> **PROBLEM TO WORK ON**: The listing is to be reproduced exactly, excluding its pictures.

> **SOURCE MATERIAL**:
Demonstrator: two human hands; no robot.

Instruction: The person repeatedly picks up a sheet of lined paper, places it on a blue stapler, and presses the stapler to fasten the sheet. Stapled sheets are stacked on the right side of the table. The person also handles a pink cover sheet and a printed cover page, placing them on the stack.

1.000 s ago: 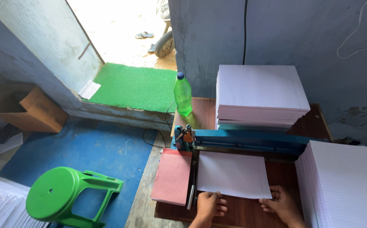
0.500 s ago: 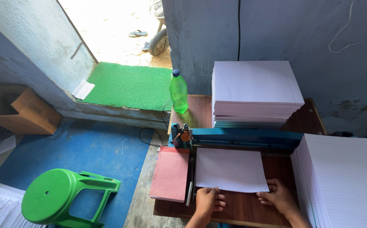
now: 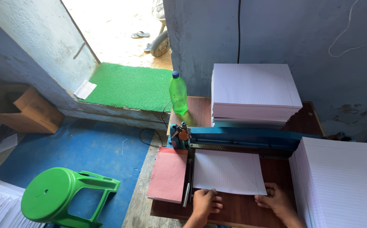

> **TASK OUTPUT**:
Demonstrator: two human hands; no robot.

Instruction: The person repeatedly picks up a sheet of lined paper, places it on a blue stapler, and presses the stapler to fasten the sheet. Stapled sheets are stacked on the right side of the table. The person also handles a pink cover sheet and a printed cover page, placing them on the stack.

1.000 s ago: 
0.500 s ago: 
now: 

No more output is needed here.